(Items listed in a dataset)

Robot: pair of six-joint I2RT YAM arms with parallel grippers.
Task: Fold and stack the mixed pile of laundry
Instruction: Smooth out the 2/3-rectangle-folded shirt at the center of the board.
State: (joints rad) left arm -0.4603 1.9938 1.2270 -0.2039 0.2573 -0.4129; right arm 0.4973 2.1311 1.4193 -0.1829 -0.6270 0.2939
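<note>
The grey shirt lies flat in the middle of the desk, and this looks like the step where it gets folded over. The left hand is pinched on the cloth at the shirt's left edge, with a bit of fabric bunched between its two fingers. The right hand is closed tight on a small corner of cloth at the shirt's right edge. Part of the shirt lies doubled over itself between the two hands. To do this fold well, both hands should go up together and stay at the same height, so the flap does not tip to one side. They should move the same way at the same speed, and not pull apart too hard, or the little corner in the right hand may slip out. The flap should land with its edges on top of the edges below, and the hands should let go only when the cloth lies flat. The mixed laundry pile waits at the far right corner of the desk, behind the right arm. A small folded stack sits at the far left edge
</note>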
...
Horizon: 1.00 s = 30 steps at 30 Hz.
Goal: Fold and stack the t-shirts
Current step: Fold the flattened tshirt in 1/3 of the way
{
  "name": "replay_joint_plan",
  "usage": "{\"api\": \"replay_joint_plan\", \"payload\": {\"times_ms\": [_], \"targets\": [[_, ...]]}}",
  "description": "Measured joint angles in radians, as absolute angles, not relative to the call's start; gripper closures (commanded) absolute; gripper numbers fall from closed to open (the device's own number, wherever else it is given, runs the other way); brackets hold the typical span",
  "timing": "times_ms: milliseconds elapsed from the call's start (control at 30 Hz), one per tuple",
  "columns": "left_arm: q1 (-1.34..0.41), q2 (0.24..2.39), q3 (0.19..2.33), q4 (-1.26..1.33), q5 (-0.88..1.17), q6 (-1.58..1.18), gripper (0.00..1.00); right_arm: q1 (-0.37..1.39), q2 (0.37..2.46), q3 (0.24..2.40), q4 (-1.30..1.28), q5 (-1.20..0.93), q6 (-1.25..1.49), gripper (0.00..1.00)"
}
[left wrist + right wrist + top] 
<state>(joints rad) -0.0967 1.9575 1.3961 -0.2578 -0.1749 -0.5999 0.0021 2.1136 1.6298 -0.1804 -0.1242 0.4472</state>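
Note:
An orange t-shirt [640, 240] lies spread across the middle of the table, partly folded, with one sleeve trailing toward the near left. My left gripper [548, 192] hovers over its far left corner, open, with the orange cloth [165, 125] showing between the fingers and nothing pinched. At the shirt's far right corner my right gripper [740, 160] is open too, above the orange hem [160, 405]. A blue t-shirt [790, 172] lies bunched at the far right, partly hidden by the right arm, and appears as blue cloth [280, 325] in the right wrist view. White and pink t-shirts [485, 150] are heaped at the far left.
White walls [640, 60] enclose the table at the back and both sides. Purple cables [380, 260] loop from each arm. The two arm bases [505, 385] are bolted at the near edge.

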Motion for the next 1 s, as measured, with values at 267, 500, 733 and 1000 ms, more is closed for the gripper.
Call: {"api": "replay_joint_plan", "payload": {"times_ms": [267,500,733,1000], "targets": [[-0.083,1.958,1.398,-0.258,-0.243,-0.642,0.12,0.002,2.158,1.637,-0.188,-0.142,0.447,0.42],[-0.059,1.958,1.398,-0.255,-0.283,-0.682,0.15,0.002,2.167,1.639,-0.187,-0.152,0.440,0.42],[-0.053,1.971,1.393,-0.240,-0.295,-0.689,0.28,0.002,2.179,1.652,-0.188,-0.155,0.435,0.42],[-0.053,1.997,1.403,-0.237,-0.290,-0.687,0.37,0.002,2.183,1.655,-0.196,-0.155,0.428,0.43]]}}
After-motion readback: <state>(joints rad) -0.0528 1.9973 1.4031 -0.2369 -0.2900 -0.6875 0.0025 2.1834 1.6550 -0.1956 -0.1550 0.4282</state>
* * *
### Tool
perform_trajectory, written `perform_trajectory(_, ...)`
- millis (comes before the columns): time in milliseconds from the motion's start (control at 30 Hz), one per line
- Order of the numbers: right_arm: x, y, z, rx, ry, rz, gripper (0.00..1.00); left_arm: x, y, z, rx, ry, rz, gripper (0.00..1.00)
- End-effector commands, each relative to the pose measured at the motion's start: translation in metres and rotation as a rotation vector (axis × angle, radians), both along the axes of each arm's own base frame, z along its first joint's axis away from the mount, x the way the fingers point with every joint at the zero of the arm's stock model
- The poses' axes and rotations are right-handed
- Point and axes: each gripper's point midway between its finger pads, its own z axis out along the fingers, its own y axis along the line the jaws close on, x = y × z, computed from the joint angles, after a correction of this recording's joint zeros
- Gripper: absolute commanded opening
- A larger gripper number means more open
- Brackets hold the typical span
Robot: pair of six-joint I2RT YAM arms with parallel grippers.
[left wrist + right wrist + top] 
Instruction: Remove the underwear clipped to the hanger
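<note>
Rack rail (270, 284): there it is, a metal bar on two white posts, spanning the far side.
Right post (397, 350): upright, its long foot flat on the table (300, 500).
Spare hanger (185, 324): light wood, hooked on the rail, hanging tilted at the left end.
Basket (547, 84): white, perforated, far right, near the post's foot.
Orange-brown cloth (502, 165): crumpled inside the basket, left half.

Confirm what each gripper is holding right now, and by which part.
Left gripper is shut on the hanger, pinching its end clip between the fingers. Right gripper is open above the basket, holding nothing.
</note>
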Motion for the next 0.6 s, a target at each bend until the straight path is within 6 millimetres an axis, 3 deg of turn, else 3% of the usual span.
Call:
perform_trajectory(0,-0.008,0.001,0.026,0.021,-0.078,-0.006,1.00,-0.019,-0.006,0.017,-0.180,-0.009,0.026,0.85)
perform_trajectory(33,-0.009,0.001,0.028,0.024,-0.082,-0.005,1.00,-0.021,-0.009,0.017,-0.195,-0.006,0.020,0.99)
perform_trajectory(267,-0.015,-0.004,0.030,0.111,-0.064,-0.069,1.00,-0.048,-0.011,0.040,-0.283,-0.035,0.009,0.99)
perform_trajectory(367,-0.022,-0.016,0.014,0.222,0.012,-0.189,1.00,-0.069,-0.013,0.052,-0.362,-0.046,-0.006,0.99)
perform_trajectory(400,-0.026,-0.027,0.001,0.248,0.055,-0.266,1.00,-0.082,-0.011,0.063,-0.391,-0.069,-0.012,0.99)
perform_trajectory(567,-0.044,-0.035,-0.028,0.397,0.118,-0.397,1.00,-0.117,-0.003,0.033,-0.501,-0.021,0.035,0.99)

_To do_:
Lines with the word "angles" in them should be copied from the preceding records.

_Solved problem_:
  "description": "Measured joint angles in radians, as absolute angles, not relative to the call's start; gripper closures (commanded) absolute; gripper numbers fall from closed to open (the device's own number, wherever else it is given, runs the other way); brackets hold the typical span",
- Point and axes: each gripper's point midway between its finger pads, its own z axis out along the fingers, its own y axis along the line the jaws close on, x = y × z, computed from the joint angles, after a correction of this recording's joint zeros

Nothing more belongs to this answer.